● TASK: A word-for-word restatement of the full listing is required.

● DATA FOR ANALYSIS:
———
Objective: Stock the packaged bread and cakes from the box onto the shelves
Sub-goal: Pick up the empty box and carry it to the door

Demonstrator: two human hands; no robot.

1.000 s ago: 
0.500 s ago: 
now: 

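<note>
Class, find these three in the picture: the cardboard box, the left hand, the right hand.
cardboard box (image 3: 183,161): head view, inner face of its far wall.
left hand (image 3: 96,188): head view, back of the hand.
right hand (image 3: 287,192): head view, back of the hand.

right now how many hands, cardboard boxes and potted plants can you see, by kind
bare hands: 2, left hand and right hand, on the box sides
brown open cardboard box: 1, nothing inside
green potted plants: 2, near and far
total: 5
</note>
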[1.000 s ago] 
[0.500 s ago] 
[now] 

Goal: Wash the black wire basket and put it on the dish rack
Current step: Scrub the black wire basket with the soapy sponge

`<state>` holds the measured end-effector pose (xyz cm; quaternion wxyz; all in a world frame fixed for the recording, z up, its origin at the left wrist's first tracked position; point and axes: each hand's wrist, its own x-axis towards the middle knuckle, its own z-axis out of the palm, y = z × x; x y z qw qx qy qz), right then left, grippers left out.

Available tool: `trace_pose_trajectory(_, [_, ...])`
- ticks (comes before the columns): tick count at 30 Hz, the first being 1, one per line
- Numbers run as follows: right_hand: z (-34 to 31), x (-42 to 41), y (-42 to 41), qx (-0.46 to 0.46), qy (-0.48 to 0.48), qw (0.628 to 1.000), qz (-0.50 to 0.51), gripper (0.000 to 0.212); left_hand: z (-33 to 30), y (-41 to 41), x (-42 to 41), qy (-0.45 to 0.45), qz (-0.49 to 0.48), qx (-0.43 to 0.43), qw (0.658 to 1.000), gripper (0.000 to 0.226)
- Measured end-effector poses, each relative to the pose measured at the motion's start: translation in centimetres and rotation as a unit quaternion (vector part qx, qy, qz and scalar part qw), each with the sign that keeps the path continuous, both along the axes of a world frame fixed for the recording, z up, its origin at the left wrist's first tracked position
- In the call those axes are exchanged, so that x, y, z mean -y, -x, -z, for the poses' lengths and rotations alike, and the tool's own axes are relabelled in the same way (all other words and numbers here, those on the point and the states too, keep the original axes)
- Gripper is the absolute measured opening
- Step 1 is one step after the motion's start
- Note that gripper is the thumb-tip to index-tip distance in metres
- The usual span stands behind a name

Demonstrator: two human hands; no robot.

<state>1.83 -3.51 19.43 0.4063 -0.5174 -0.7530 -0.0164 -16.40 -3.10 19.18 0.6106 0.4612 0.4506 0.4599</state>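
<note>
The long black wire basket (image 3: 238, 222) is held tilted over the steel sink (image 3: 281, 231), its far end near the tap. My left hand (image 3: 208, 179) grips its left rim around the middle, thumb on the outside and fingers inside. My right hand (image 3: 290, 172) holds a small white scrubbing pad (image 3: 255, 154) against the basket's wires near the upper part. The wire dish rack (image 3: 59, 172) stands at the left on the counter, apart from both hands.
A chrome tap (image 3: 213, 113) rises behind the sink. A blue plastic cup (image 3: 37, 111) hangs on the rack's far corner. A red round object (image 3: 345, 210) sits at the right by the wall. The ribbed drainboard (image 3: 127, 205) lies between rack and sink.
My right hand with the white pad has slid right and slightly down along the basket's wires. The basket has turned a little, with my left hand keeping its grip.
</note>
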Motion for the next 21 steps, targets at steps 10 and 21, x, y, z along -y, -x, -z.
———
● RESULT OF THE TASK:
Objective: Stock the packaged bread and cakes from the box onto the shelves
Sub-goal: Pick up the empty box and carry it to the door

Demonstrator: two human hands; no robot.

1.000 s ago: 
0.500 s ago: 
now: 

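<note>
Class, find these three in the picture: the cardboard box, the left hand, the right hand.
cardboard box (image 3: 183,161): head view, inner face of its far wall.
left hand (image 3: 96,188): head view, back of the hand.
right hand (image 3: 287,192): head view, back of the hand.

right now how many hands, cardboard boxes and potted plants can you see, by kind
bare hands: 2, left hand and right hand, on the box sides
brown open cardboard box: 1, nothing inside
green potted plants: 2, near and far
total: 5
</note>
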[1.000 s ago] 
[0.500 s ago] 
[now] 

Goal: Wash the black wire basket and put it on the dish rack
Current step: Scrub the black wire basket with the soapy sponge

`<state>` holds the measured end-effector pose (xyz cm; quaternion wxyz; all in a world frame fixed for the recording, z up, its origin at the left wrist's first tracked position; point and axes: each hand's wrist, its own x-axis towards the middle knuckle, its own z-axis out of the palm, y = z × x; x y z qw qx qy qz), right then left, grippers left out.

Available tool: `trace_pose_trajectory(_, [_, ...])`
- ticks (comes before the columns): tick count at 30 Hz, the first being 1, one per line
- Numbers run as follows: right_hand: z (-34 to 31), x (-42 to 41), y (-42 to 41), qx (-0.46 to 0.46), qy (-0.48 to 0.48), qw (0.628 to 1.000), qz (-0.50 to 0.51), gripper (0.000 to 0.212); left_hand: z (-33 to 30), y (-41 to 41), x (-42 to 41), qy (-0.45 to 0.45), qz (-0.49 to 0.48), qx (-0.43 to 0.43), qw (0.658 to 1.000), gripper (0.000 to 0.226)
- Measured end-effector poses, each relative to the pose measured at the motion's start: translation in centimetres and rotation as a unit quaternion (vector part qx, qy, qz and scalar part qw), each with the sign that keeps the path continuous, both along the axes of a world frame fixed for the recording, z up, its origin at the left wrist's first tracked position
- In the call those axes are exchanged, so that x, y, z mean -y, -x, -z, for the poses' lengths and rotations alike, and the tool's own axes are relabelled in the same way (all other words and numbers here, those on the point and the states too, keep the original axes)
- Gripper is the absolute measured opening
- Step 1 is one step after the motion's start
- Note that gripper is the thumb-tip to index-tip distance in metres
- The usual span stands behind a name

Demonstrator: two human hands; no robot.

<state>1.83 -3.51 19.43 0.4063 -0.5174 -0.7530 -0.0164 -16.40 -3.10 19.18 0.6106 0.4612 0.4506 0.4599</state>
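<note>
The long black wire basket (image 3: 238, 222) is held tilted over the steel sink (image 3: 281, 231), its far end near the tap. My left hand (image 3: 208, 179) grips its left rim around the middle, thumb on the outside and fingers inside. My right hand (image 3: 290, 172) holds a small white scrubbing pad (image 3: 255, 154) against the basket's wires near the upper part. The wire dish rack (image 3: 59, 172) stands at the left on the counter, apart from both hands.
A chrome tap (image 3: 213, 113) rises behind the sink. A blue plastic cup (image 3: 37, 111) hangs on the rack's far corner. A red round object (image 3: 345, 210) sits at the right by the wall. The ribbed drainboard (image 3: 127, 205) lies between rack and sink.
My right hand with the white pad has slid right and slightly down along the basket's wires. The basket has turned a little, with my left hand keeping its grip.
</note>
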Motion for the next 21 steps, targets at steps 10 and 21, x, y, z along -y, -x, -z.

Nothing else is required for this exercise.